If concessions aren’t made and countries instead retaliate with their own tariffs, sparking an all-out global trade war, investors see stability in consumer staples, healthcare and utilities.
Munro Partners chief investment officer Nick Griffin expects Vietnam, Cambodia and some other Asian countries to fall in line and accede to what the US wants in terms of tariffs, but warned of more tension with China, Europe and Japan.
“If they retaliate, then this is going to go on. And if you put yourself into Donald Trump’s shoes, he would say he’s gone low (with the base tariffs). That leaves the reciprocal tariffs up for negotiation,” Mr Griffin told The Australian.
The EU, China and Japan have yet to formally declare retaliatory tariffs or actions but have all vowed to take countermeasures.
Mr Griffin sees tariffs slowing global growth and having a deflationary impact in the long run and says Australia is hostage to what happens between the US and China.
Franklin Templeton Fixed Income chief investment officer Sonal Desai said the impact of tariffs on US growth and inflation would be manageable if the Trump administration follows through on promises of income tax cuts and deregulation.
Based on her “back of the envelope” numbers, the $US400bn to $US600bn President Trump expects the tariffs to raise in revenue are equivalent to a 2 to 3 per cent tax on total consumption of goods and services.
“It would also correspond to a 12 to 18 per cent average tariff on all imports of goods (as 2024 goods imports amounted to about $US3.3 trillion),” she says.
“Trump indicated that the focus will now shift toward tax and spending cuts.
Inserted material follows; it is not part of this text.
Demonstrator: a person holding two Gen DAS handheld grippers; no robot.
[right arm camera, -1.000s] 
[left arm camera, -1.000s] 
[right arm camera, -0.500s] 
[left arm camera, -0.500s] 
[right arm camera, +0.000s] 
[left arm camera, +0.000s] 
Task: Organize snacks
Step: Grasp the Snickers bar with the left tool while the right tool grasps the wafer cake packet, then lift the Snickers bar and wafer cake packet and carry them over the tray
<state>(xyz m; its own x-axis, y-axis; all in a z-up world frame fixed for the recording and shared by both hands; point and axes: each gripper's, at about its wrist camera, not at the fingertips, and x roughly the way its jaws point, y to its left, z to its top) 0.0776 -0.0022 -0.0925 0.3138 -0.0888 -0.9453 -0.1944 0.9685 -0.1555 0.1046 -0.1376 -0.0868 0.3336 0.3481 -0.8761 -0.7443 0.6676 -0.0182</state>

Incremental reductions in personal and corporate income taxes would mitigate the adverse impact of tariffs on growth. But there is a trade-off here: Larger income tax cuts would also offset some of the revenue impact of tariffs.
“While the next round of trade discussions plays out, it’s time for the administration — and for investors — to shift attention and focus to taxes and deregulation. Progress in these areas would be crucial to offset the damage from tariffs,” she said.